Memang ada usaha memanfaatkan keuntungan penjualan sarang
burung, misalnya membangun jalan Karangbolong -- Gombong
sepanjang 18 km. Atau membangun pesanggrahan Karangbolong dengan
bangunan joglo yang mewah. Itu semua untuk kepentingan
pariwisata. Tapi penduduk tetap melarat sebagai petani singkong
atau nelayan miskin.
Di pantai Desa Cipancong, Kabupaten Garut, Jawa Barat juga ada
gua tempat burung walet bersarang. Ukurannya tidak sebesar gua
Karangbolong. Di sana, para pemetik adalah nelayan biasa bukan
pegawai negeri.

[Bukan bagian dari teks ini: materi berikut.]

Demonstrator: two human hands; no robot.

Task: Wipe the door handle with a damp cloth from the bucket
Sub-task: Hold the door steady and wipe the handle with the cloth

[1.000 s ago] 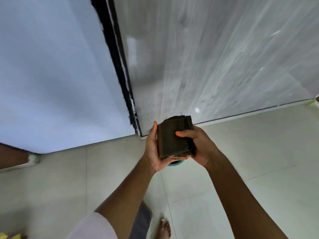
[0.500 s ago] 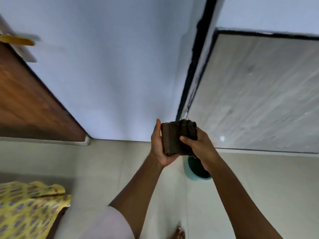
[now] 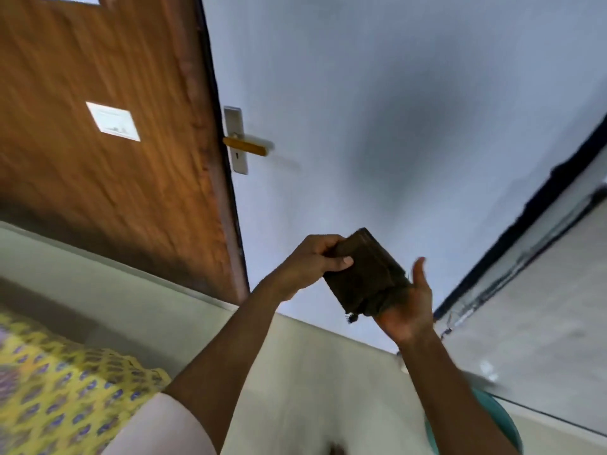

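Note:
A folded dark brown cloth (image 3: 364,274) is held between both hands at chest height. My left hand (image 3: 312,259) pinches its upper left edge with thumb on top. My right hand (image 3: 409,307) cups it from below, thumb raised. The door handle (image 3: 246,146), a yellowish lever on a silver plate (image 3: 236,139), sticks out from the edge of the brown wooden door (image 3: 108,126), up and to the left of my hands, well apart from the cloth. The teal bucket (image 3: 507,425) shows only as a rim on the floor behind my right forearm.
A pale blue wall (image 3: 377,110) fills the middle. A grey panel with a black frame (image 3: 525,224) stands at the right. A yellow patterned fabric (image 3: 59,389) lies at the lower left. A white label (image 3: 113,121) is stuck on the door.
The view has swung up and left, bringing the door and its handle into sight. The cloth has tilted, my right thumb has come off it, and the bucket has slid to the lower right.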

Mereka mencari sarang burung bila pendapatan
hasil laut kurang mencukupi. "Pekerjaan itu hanya menyenangkan
orang kota saja. Sedang kami mempertaruhkan nyawa," kata
Salimin, 35 tahun, nelayan yang suka mencari sarang burung.
Tidak seperti di Karangbolong, hasil penjualan sarang burung di
Cipancong dibagi sama rata di antara penduduk desa yang tak
lebih dari 100 kk itu. Tidak berupa uang tapi keperluan
sehari-hari seperti minyak goreng, sabun, dan barang-barang yang
langka di desa, seperti baterai atau pasta gigi. Mereka yang
ikut memetik mendapat bagian lebih banyak.